Be aware that when X increases, Y decreases.

• Hint: assume (for the moment) that $y=mx+b$ for suitable constants, $m,b$. You only need two of the given relations to solve for $m,b$...but is the third relation satisfied? If yes, then you are done. If no, then you need a different sort of functional form.
– lulu
Jan 24 '20 at 15:32
• Should note: there are infinitely many functions that satisfy those three relations so there is no sense in which you can determine $y$ as a unique function of $x$. Best you can do is to assume some functional form.
– lulu
Jan 24 '20 at 15:33
• @lulu I added 3 numbers, instead of 2 to show that they are all in a streight line. In theory this line can probably turn at a later point, but in this case, it does not. Jan 24 '20 at 15:37
• @JensTörnell We can actually uniquely determine a line from just $2$ points. The problem is when some of your points aren't on the line, in which case you can use different types of curves or find a line that is 'close' to what you want.
– Jam
Jan 24 '20 at 16:11
• It appears that as $X$ increases by $8$, $Y$ decreases by $0.25$. Use that information to determine what $Y$ would be when $X=0$. Do you see why $aX = bY$ would be too simple a model? Jan 25 '20 at 0:52

These three points fit a straight line, as you can confirm by plotting them. A spreadsheet will do a regression and give the equation. You can use the two-point form $$Y-1.5=\left(\frac{1.25-1.5}{24-16}\right)\cdot (X-16)$$ and simplify it to $$Y=-\frac X{32}+2$$

The simplest answer is $$Y=2-\frac X{32}$$, which will give that, when $$X=20$$, $$Y=1.375$$.
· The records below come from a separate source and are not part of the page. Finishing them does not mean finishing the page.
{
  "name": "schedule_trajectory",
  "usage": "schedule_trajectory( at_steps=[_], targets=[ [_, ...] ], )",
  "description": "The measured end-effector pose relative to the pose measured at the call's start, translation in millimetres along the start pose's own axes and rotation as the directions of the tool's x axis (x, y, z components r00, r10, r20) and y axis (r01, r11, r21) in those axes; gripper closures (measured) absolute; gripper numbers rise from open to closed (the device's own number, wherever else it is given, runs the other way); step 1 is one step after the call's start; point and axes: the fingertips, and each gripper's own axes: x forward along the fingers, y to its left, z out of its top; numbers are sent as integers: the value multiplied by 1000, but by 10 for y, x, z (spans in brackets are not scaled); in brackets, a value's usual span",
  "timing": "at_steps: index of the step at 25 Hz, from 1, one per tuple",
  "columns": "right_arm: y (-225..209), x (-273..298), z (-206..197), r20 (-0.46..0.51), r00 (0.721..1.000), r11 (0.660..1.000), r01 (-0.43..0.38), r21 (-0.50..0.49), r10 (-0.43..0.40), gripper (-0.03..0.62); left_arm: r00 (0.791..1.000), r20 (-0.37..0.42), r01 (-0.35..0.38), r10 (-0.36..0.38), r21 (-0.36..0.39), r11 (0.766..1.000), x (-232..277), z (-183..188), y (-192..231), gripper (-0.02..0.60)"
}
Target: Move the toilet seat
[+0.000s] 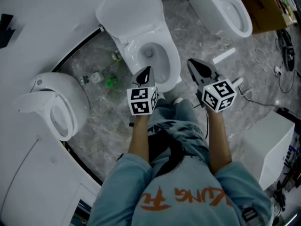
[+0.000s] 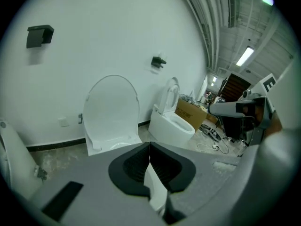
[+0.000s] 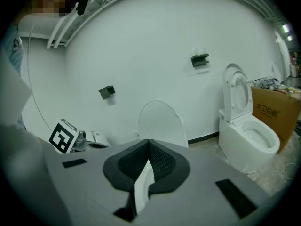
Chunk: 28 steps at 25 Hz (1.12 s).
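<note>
The middle toilet (image 1: 153, 55) stands against the curved white wall with its white seat and lid (image 1: 127, 8) raised upright. In the left gripper view the raised seat and lid (image 2: 113, 109) face me, and in the right gripper view the seat and lid (image 3: 160, 124) show just beyond the jaws. My left gripper (image 1: 144, 75) hovers above the bowl's front rim, shut and empty. My right gripper (image 1: 199, 68) hangs to the right of the bowl, also shut with nothing in it. Neither touches the toilet. The left gripper (image 2: 149, 147) and the right gripper (image 3: 148, 144) each show their jaws pressed together.
A second toilet (image 1: 51, 102) sits at the left and a third toilet (image 1: 225, 8) at the upper right, beside a cardboard box (image 1: 263, 4). A white cabinet (image 1: 273, 140) stands at the right. Cables (image 1: 282, 69) and small green litter (image 1: 111, 82) lie on the marbled floor.
</note>
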Motion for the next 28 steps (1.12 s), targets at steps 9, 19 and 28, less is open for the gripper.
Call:
schedule_trajectory(
  at_steps=[9, 19, 28],
  targets=[
    [-146, 670, -1114, -195, 973, 992, -114, 48, 121, 594, 977, -215, 5, -11, -28, 1000, 396, -1247, 98, 578],
    [-270, 1078, -2219, -360, 893, 963, -257, 84, 270, 594, 939, -338, 76, -72, 1, 997, 1014, -2072, 148, 578],
    [-154, 1343, -3052, -449, 797, 912, -383, 143, 405, 579, 894, -425, 193, -141, 82, 978, 1339, -2710, 115, 578]
  ],
)
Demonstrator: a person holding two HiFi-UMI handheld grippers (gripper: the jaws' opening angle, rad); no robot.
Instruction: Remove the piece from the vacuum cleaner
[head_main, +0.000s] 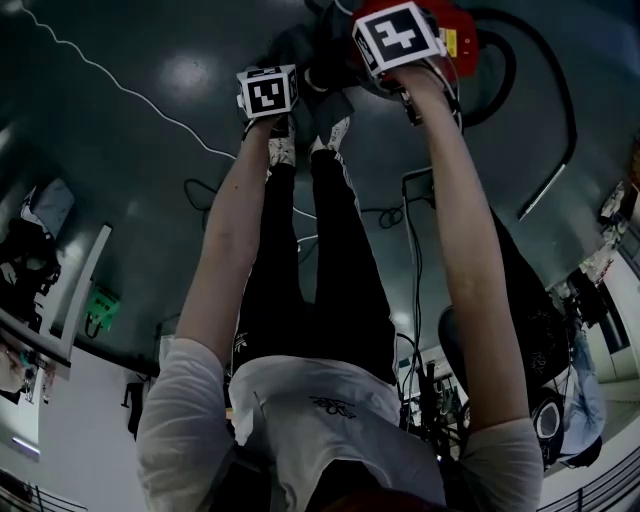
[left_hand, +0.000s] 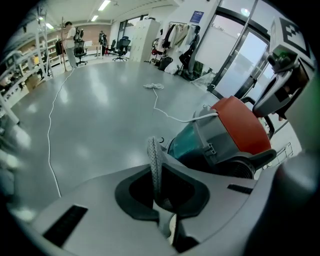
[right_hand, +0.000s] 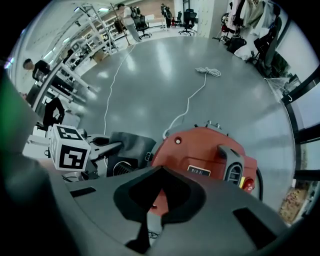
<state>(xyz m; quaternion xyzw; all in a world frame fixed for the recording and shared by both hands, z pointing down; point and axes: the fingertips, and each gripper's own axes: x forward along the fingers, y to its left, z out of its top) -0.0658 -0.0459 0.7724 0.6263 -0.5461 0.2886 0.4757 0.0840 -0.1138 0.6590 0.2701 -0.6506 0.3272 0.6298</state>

First, you should be able to tell if $$X$$ and $$Y$$ are, indeed, linearly related as you intend. Now, assuming this is the case, we use the formula for finding the straight line that passes through point $$(x_{1},y_{1})$$ and $$(x_{0},y_{0})$$ which is given by: $$y-y_{0}=\frac{y_{1}-y_{0}}{x_{1}-x_{0}}(x-x_{0})$$ Taking $$x_{0} = 32, y_{0} = 1, x_{1}=16$$ and $$y_{1}=1,5$$ we get: $$y - 1 = -\frac{1}{32}(x-32)$$ Note that the missing point $$(24,1.25)$$ also belongs to this straight line, since if $$x = 24$$ then: $$y - 1 = \frac{8}{32} \Rightarrow y = 1.25$$.

• Good explanation. A note for the question asker: The letters with subscripts ($x_0,x_1,y_1,y_1$) are known numbers like your value of $32$. But the letters without subscripts ($x,y$) are variables, which can take on different values (e.g., when you want to know what $y$ is, when $x$ is a certain value). See more here.
– Jam
Jan 24 '20 at 16:16
• Yes! Thanks for the comment! Jan 24 '20 at 16:17

We can fit a linear relationship to your existing data.

Whenever $$x$$ increase by $$8$$, $$y$$ reduces by $$0.25$$, that is the gradient is $$\frac{-0.25}{8}$$.

Try to simplify the following: $$\frac{y-1}{x-32}=\frac{-0.25}{8}$$